Blue

In a past decade, wearing a different body than the one he awoke to this morning, he found himself standing face to face with a eighty-five year old canvas; Ice Floe on the Seine, painted in 1893 near the artists’ home in Giverny. The precision of the image surpassed mere representation. It somehow managed to silence all sound in the crowded gallery. The murmur and shuffle, the shoulder to shoulder intrusions, the consumption that rendered everything as little more than a blur of memory. All of it, obliterated by the unnatural gravity of brush and paint.
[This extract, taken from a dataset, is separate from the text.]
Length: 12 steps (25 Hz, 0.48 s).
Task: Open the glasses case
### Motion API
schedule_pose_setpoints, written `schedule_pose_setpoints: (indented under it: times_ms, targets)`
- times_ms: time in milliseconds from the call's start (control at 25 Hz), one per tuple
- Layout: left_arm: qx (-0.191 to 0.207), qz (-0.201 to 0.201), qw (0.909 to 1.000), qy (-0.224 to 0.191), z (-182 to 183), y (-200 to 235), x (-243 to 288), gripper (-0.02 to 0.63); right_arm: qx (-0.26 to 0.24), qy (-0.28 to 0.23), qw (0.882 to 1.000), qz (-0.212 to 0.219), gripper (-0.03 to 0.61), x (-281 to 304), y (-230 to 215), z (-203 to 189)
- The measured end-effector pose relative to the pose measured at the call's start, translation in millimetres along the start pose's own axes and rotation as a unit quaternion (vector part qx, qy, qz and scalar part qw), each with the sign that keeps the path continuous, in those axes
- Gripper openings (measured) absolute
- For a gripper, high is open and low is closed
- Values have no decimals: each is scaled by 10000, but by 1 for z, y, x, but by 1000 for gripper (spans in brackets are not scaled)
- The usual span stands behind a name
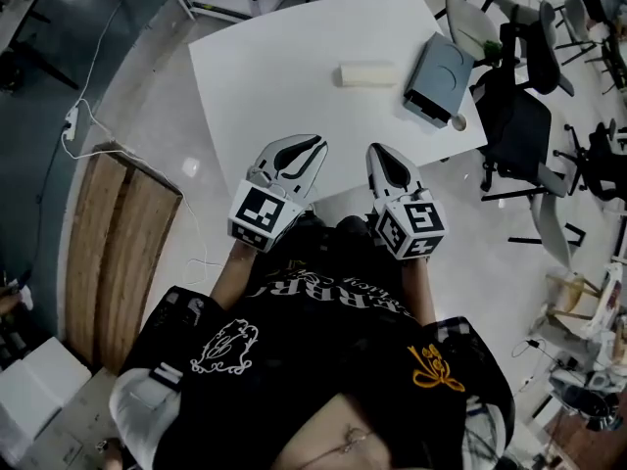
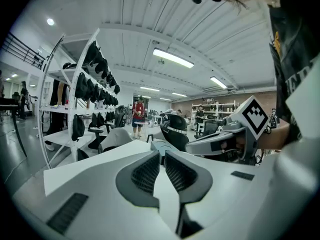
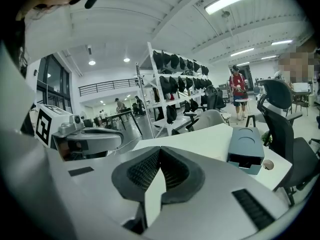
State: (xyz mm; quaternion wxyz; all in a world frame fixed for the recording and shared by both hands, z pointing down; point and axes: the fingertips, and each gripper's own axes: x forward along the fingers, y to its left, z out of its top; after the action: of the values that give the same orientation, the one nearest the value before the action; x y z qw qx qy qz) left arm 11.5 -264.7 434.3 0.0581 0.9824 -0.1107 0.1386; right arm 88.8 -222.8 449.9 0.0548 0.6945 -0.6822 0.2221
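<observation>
Cream case [image 1: 367, 74] near grey box [image 1: 438, 78] | left gripper [image 2: 162, 154] jaws narrow | right gripper [image 3: 159, 149] jaws together

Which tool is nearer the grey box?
Right. The right tool is over the near edge of the table, short of the box and slightly left of it. The left tool is at the same edge, farther left.
</observation>
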Motion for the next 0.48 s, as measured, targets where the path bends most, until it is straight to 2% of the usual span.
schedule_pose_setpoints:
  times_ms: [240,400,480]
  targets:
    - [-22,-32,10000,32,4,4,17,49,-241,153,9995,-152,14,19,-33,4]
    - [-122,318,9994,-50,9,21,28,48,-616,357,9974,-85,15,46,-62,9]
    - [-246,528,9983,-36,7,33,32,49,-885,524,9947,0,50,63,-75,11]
He stood transfixed as the world flowed around him as if he were the island in the painting. The canvas was one of inconceivable subtlety and yet unimaginable detail. The snow, ice and river reflected the blue of an early morning sky that barely reached the ground through a dense layer of fog. A palette of such ambiguity that it challenged description. As if the world had exhaled into a pallid winter sky. A whisper. A secret. 

It was then, or later than then that he fixed his mind on an Ultramarine blue that Van Gogh had used as a shadow in a landscape. It appeared nearly black, like a night sky. So radically different that one could scarcely see the two as the same color. In typical fashion for Van Gogh it was troweled onto the canvas as thick as plaster.

For the next hour he thought only of blue. The cobalt skies of Cezanne, the veiled and somber aquamarine of Picasso’s early works. The pastel turquoise silks of Dega’s dancers. Focus was an easy trick. Say a word or hold a thought and that is all the mind will see for weeks to come. Today it was blue from first light to last. What a luxury this life is.